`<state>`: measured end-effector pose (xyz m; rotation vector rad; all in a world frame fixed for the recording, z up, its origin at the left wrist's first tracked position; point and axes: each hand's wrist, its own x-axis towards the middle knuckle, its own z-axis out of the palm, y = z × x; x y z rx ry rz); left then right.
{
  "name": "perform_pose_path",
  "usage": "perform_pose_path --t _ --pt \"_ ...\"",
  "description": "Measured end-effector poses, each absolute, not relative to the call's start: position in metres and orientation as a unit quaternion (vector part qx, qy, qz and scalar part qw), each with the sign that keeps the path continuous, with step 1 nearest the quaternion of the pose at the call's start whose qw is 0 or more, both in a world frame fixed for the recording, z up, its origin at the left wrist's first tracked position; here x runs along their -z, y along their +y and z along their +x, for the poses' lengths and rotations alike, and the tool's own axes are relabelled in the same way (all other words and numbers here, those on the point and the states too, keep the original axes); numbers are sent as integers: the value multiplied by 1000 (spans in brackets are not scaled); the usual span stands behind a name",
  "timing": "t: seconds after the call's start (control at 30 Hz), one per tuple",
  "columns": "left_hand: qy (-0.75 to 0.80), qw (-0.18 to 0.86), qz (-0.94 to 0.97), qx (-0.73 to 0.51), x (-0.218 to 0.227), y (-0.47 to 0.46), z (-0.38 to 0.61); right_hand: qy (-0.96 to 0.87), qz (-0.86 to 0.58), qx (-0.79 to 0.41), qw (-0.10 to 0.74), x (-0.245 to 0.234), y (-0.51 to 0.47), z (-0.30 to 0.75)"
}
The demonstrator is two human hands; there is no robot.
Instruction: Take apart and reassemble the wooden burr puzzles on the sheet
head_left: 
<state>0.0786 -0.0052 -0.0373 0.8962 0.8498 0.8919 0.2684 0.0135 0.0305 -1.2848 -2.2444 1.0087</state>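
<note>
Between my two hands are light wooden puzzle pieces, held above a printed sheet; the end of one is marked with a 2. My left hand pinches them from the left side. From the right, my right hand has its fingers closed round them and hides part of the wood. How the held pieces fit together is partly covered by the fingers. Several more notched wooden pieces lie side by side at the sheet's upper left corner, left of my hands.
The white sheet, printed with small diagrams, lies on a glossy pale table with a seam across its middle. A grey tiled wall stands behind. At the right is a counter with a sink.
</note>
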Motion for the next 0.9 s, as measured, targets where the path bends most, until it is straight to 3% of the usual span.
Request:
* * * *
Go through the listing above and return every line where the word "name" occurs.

## Solution
  "name": "perform_pose_path",
  "description": "Measured end-effector poses, each absolute, not relative to the call's start: position in metres and orientation as a unit quaternion (vector part qx, qy, qz and scalar part qw), each with the sign that keeps the path continuous, with step 1 nearest the quaternion of the pose at the call's start whose qw is 0 or more, both in a world frame fixed for the recording, z up, its origin at the left wrist's first tracked position; here x runs along their -z, y along their +y and z along their +x, for the poses' lengths and rotations alike, and the tool's own axes are relabelled in the same way (all other words and numbers here, those on the point and the states too, keep the original axes); numbers are sent as integers: the value multiplied by 1000 (spans in brackets are not scaled); the usual span stands behind a name",

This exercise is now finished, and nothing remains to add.